Everything grew like CRAZY.

I built a 4x8 box and filled it with 10 inches of vermiculite, peat, and compost.

The last two feet of the box I devoted to asparagus, and that's dormant right now.

The remaining six feet hosted 12 lettuce/arugula plants, 12 spinach plants, 6 collards, and 6 cauliflower plants, as well as a brazilian onion sets. (My thinking was that I could grow longer term onions and asparagus in the same box with short-term crops, and by the time the longer-term plants got big, I could just gradually phase out the shorter-term stuff.)

BEAR IN MIND that I was originally planning to put broccoli in the box as well, but I could not find any little plants.

And how did having 36++ plants in a 6x4 foot area work?

It worked beyond my wildest expectations.

I am officially a convert.

Seriously, it required very little watering and I only found two weeds, which I promptly pulled. I'm a bit of a lazy gardener, so I spent about 10 minutes a week out there watering and doing other maintenance tasks.

I found one slug-damaged cauliflower, but I cut out the parts the slug ate. Mr. Slug went down the garbage disposal. The rest of the cauliflowers were big, happy, and delicious. The spinach had a few bugs, but nothing horrible. The lettuce grew and grew and grew and grew, and finally in the last week it flowered (!) and I yanked most of the plants today. The collards are still going strong. The onions are small but growing. The asparagus? We will see about that later. (Note well: the low temperature this winter *so far* has been about 25 degrees, and all the plants just kept on rolling.)

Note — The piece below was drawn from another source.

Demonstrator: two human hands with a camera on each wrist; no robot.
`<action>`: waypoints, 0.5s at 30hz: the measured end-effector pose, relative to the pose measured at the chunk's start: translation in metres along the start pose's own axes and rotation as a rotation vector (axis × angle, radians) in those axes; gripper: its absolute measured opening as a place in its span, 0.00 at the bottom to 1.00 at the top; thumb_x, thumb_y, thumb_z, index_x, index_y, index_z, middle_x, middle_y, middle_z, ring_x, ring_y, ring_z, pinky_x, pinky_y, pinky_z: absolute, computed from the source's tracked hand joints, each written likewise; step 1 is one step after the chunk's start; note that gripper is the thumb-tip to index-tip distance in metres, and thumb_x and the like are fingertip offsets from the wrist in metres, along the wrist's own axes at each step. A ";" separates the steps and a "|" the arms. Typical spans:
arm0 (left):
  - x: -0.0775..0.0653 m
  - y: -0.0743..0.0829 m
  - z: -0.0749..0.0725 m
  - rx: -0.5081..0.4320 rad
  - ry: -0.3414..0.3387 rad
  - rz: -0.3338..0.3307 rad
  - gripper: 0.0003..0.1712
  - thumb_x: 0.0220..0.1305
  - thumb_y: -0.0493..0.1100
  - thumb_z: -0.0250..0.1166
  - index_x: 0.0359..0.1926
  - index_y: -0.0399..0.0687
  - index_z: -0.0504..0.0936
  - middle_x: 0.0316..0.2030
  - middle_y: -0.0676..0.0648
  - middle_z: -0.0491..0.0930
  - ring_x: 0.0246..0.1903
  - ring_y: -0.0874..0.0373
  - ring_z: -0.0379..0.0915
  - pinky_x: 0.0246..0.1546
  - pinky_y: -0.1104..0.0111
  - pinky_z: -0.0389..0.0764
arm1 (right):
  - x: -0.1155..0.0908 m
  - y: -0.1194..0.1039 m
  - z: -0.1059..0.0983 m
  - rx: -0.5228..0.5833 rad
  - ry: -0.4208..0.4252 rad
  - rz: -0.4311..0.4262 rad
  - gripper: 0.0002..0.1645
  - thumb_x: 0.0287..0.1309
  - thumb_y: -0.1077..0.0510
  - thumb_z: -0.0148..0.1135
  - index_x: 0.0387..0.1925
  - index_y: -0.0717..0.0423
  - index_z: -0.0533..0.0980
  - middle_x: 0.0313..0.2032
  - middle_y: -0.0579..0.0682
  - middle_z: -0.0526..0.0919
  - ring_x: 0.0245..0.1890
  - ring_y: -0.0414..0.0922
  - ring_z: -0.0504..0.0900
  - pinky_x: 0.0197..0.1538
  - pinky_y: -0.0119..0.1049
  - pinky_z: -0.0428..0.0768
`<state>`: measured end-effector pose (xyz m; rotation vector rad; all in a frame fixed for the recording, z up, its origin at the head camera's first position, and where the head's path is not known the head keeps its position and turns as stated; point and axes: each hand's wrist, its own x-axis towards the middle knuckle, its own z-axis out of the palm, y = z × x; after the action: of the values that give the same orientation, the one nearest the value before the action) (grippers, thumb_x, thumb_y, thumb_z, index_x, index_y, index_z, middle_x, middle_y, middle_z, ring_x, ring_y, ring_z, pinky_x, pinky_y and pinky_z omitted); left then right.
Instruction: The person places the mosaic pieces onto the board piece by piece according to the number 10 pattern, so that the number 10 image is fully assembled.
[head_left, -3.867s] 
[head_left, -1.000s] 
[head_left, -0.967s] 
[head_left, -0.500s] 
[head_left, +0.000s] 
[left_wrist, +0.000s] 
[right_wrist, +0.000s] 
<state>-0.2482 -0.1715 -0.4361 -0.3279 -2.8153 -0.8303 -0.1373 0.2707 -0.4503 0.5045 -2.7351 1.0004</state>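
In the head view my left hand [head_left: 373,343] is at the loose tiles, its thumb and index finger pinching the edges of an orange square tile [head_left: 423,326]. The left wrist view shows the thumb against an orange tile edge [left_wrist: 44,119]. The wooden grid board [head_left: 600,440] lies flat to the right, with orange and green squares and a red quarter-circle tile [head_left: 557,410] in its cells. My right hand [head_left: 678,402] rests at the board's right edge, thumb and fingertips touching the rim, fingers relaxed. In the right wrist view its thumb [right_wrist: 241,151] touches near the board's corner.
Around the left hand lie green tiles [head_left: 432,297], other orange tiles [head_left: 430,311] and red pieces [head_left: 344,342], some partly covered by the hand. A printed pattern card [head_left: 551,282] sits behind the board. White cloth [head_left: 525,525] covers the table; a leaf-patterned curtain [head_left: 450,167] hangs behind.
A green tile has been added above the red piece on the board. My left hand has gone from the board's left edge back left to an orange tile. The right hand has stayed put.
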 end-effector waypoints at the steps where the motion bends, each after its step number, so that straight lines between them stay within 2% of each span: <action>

Everything we have tried to plant in the ground before the slugs and snails have DESTROYED, so we had basically given up on lettuce and other tender plants before this. Cauliflower is supposedly impossible here, but we proved the critics wrong. Also, the garden has been taken over by Bermuda grass and morning glories, making gardening a challenge to say the least. We put down weed cloth, which so far is keeping the weeds under control. The Bermuda grass is growing around the edges of the weed cloth and is easy to control.

I also think it's important to state here that we have rich silty clay loam soil (so rich that most native xeric plants just DIE catastrophically), and we are on the floodplain of the Sacramento River, so part of my initial skepticism about this method was toward whether the square foot garden mix would outperform the native soil. It did. I am officially a believer. (And I have a B.S. in soil science, so my skepticism was STRONG.)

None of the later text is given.